(EXERCISE REQUIREMENTS): Return every line of the records, exact and in full, until you have returned the line with "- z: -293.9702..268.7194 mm", and include none of the pictures.

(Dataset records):

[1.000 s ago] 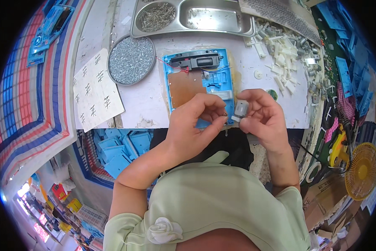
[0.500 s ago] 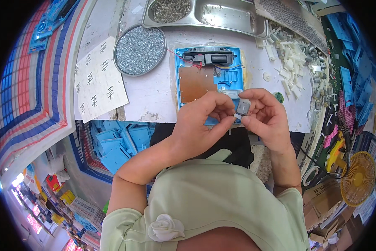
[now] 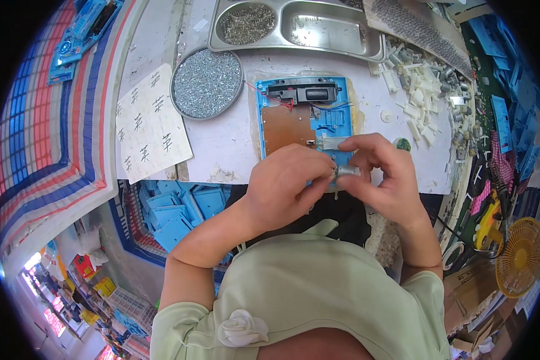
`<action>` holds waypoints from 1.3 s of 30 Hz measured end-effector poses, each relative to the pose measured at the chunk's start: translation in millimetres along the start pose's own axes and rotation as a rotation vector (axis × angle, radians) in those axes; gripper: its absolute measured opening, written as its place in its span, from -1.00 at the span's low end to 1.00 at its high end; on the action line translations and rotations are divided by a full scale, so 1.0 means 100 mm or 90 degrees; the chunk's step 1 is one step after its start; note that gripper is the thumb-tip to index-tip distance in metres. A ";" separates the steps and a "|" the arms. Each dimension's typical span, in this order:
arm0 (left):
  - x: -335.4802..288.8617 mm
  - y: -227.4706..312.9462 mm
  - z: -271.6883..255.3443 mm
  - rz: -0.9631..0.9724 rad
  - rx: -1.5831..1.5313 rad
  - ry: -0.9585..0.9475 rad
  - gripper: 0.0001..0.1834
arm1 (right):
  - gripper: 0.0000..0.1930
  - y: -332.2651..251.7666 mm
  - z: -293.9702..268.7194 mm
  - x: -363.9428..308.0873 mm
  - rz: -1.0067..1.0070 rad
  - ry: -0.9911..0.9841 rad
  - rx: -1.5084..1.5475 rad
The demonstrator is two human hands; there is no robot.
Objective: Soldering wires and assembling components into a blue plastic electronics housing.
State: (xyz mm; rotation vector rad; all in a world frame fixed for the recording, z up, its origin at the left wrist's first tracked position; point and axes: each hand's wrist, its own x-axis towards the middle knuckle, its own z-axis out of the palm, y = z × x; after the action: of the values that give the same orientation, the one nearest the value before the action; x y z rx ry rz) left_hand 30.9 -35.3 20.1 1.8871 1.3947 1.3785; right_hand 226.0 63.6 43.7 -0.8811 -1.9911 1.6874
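A blue plastic housing (image 3: 346, 120) lies on the table in front of me, with a brown circuit board (image 3: 285, 127) and a black module (image 3: 300, 92) inside it. Over its lower right part, my right hand (image 3: 387, 180) pinches a small silver motor (image 3: 346, 171) between thumb and fingers. My left hand (image 3: 285, 183) is closed at the motor's left end; what its fingertips grip is hidden. A pale, whitish part (image 3: 331, 143) sits in the housing just above the hands. Thin red and dark wires run beside the black module.
A round dish of screws (image 3: 207, 84) and a metal tray (image 3: 330, 27) with small hardware stand at the back. White plastic parts and motors (image 3: 423, 99) are heaped right. A paper sheet (image 3: 153, 126) lies left; blue panels (image 3: 174, 213) fill a bin below the table edge.
The motor has tipped from upright to lying sideways and sits slightly lower between my hands. The whole view has shifted a little, so the table appears lower and farther right.
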 end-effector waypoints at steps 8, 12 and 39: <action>-0.07 0.02 -0.02 -0.127 -0.116 0.015 -0.76 | -0.58 0.07 0.08 0.00 -0.292 0.078 -0.136; -0.05 0.04 -0.02 -0.112 -0.081 0.020 -0.76 | -0.57 0.06 0.08 -0.03 -0.338 0.086 -0.177; 0.49 -0.51 -0.01 0.150 0.328 -0.051 -0.72 | -0.67 0.32 -0.27 -0.07 -0.155 0.245 -0.174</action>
State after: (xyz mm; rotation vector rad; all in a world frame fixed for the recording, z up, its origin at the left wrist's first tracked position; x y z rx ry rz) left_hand 6.7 28.7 3.5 2.4705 1.6430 1.0920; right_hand 255.4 80.7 18.8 -0.9264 -1.9850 1.0395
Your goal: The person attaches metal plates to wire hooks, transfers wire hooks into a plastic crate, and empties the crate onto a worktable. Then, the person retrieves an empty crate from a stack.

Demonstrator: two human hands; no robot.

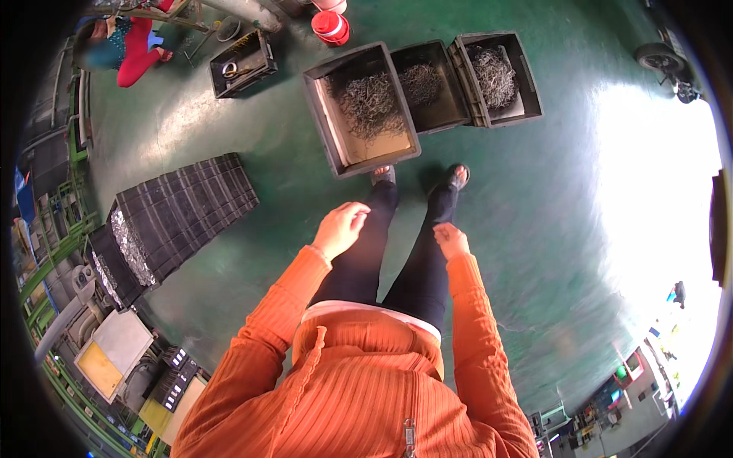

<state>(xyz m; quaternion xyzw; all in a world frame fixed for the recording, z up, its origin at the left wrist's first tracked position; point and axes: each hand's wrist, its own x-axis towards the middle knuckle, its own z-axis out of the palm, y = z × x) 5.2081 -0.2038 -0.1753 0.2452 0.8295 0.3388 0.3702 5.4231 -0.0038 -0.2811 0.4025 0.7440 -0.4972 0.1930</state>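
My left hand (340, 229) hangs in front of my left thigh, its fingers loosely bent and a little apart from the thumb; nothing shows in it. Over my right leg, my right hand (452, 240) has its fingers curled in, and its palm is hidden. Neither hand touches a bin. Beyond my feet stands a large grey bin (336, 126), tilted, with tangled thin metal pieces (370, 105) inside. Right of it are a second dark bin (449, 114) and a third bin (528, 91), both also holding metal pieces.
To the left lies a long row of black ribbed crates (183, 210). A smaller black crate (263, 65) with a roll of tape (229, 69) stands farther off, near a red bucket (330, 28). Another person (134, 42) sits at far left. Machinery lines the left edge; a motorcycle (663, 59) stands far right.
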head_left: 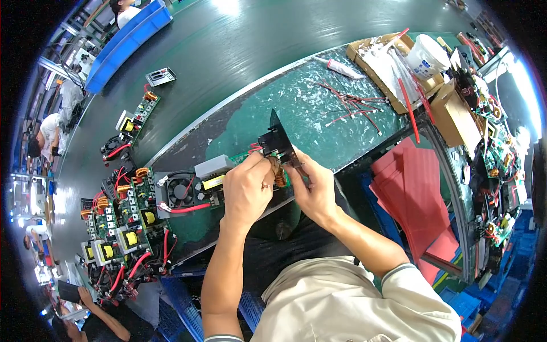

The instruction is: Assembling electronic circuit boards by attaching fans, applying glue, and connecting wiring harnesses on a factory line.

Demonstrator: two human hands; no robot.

(RESPONSE TO THE EXERCISE):
[1.000 s ago] 
[0.500 s ago] 
[now] 
`<action>` holds waypoints from 1.3 s of 30 Hz measured end-effector poses, each relative to the pose measured at the chunk's start: translation in millimetres along the start pose's own axes and rotation as a rotation vector (axis × angle, radians) in those axes; gripper: its absolute measured opening, written as its place in its span, from -1.00 at the span's low end to 1.00 at its high end; on the action line translations and rotations are divided by a full scale, so 1.0 means 100 mm or 90 degrees; the chunk's step 1 is one step after its start; note that gripper is the thumb-tip to index-tip distance in metres. A ";" separates the steps and a "|" the arms. Each dimension's typical span, in this order:
arm0 (left):
  - x: -335.4802..288.8617 mm
  - y: -227.4706..312.9462 mm
  - z: -271.6883..255.3443 mm
  - rz: -0.9631..0.9724 rad
  - rx: -1.5831..1.5313 rad
  - ry: -0.9585..0.9475 rad
  - gripper: 0.0001..0.1834
arm1 (right):
  - gripper: 0.0000..0.1930
  - y: -332.2651..251.7666 mm
  - z: -293.9702..268.7194 mm

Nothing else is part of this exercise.